**Instructions for the task:**
Return exactly the lines below, starting with the one that has "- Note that" and going on through the one that has "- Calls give".

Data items

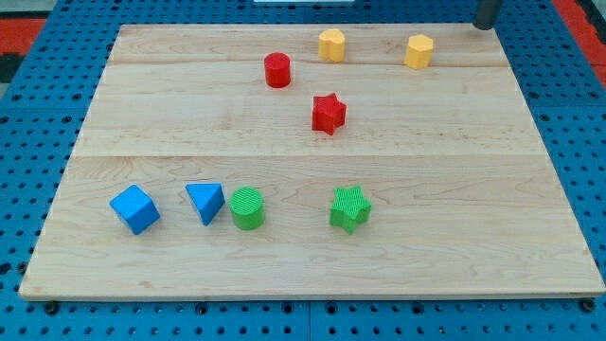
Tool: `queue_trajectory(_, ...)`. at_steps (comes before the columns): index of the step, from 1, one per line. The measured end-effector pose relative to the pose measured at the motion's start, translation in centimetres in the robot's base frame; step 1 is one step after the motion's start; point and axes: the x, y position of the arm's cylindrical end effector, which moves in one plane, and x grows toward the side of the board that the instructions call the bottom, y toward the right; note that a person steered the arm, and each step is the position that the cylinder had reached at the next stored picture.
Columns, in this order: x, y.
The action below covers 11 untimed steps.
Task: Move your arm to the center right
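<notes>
Dark rigid rod, my tip: at the view's top right corner, just off the pale wooden board; stiff, nothing to grasp, no pincer fitted, so no open or closed state to tell. Target: centre right of board, bare wood, reached by sliding toward the view's bottom.
Nearest item: yellow hexagonal plastic block, left of the tip, apart.
Second yellow hexagonal block; red cylinder; red star: upper middle.
Green star, green cylinder, blue triangular prism, blue cube: lower row, well apart from the tip. Blocks judged light, easily nudged.
</notes>
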Motion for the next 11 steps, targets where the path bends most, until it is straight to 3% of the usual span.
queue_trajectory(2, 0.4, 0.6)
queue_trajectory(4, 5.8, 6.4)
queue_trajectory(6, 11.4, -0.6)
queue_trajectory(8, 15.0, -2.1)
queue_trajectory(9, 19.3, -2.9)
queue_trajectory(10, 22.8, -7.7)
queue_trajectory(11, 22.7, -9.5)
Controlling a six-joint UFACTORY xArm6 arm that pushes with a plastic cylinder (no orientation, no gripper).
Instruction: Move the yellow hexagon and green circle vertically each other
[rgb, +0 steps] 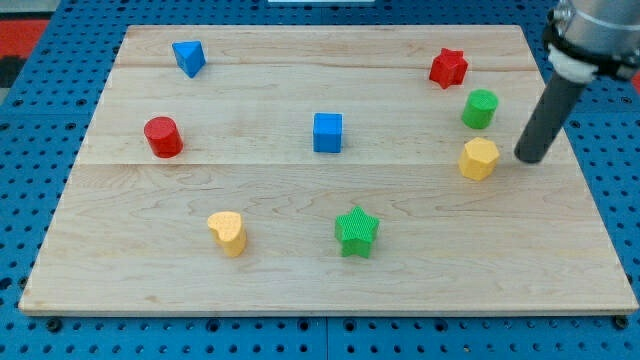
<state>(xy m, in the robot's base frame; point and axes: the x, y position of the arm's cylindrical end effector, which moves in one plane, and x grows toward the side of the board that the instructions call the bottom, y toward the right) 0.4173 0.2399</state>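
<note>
Pale wooden surface (300, 250) carries the blocks; no claw exists here, only my tip (531, 157), just right of the yellow hexagon (479, 158). Green circle (480, 108) stands directly above it toward the view's top. Both look light, rigid and slick, so I judge pushing flat-on against a side face best.

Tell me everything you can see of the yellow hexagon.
The yellow hexagon is a short six-sided block, plain matte yellow like plastic, standing flat side up on the wooden board near the view's right. The green circle stands just above it in the view, with a small gap between them. My tip is just to its right, close but apparently not touching. Nothing else is near it.
</note>
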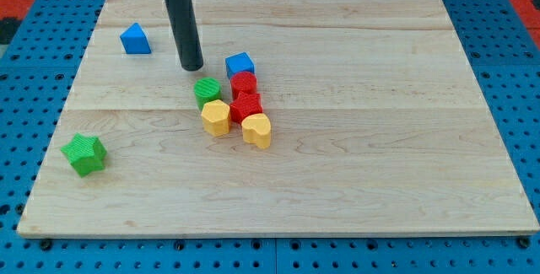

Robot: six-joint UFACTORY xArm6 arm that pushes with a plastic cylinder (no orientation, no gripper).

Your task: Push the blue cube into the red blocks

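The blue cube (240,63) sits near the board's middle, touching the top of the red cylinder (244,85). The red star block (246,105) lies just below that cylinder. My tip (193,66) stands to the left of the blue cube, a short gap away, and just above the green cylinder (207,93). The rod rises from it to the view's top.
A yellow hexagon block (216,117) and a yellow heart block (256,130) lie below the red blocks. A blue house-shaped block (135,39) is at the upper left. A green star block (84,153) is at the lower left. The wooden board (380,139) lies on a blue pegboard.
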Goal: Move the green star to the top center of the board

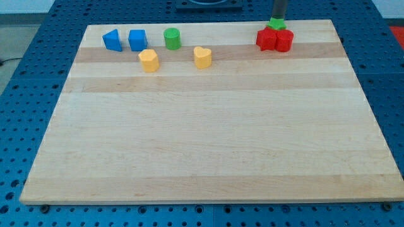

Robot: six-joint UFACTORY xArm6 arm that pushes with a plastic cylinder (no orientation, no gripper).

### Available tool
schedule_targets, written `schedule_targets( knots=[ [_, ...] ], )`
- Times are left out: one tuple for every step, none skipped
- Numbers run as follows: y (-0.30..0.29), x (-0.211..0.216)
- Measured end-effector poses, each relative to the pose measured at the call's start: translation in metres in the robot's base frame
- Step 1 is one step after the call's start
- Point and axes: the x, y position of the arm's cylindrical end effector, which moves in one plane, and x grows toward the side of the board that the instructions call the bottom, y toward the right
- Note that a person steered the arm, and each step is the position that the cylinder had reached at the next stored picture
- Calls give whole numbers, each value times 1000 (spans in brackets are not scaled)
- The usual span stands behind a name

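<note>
Your tip, bare rod, no claw, holds nothing, sits behind green star; push toward view's left, skirting red blocks.

- We see two blue blocks, a green cylinder and two yellow blocks.
- Our green star touches two red blocks.
- The counter is pale wood.

My tip stands upright at the view's top right.
</note>
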Motion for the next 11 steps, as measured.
schedule_targets(
  knots=[
    [10,13],
    [-10,35],
    [-28,46],
    [10,43],
    [21,66],
    [-19,75],
    [-55,77],
    [-82,77],
    [-95,77],
    [-107,76],
    [-114,72]
  ],
)
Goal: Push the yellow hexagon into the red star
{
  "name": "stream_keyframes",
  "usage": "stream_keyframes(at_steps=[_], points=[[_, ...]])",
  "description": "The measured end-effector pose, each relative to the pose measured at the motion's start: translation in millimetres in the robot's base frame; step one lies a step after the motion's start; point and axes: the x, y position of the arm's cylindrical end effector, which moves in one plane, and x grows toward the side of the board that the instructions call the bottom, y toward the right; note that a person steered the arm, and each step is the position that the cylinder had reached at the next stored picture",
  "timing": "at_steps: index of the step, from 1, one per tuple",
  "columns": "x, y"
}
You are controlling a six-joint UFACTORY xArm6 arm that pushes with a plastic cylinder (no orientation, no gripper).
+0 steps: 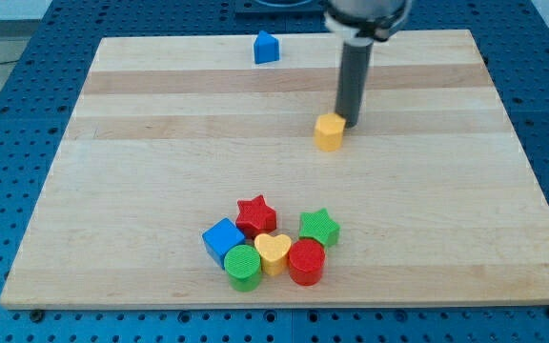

**Your solution:**
- Note that a person steered the arm, and each step is the position that the cylinder had reached at the next stored picture
- Calls give whole numbers, each value times 1000 (spans in brackets are not scaled)

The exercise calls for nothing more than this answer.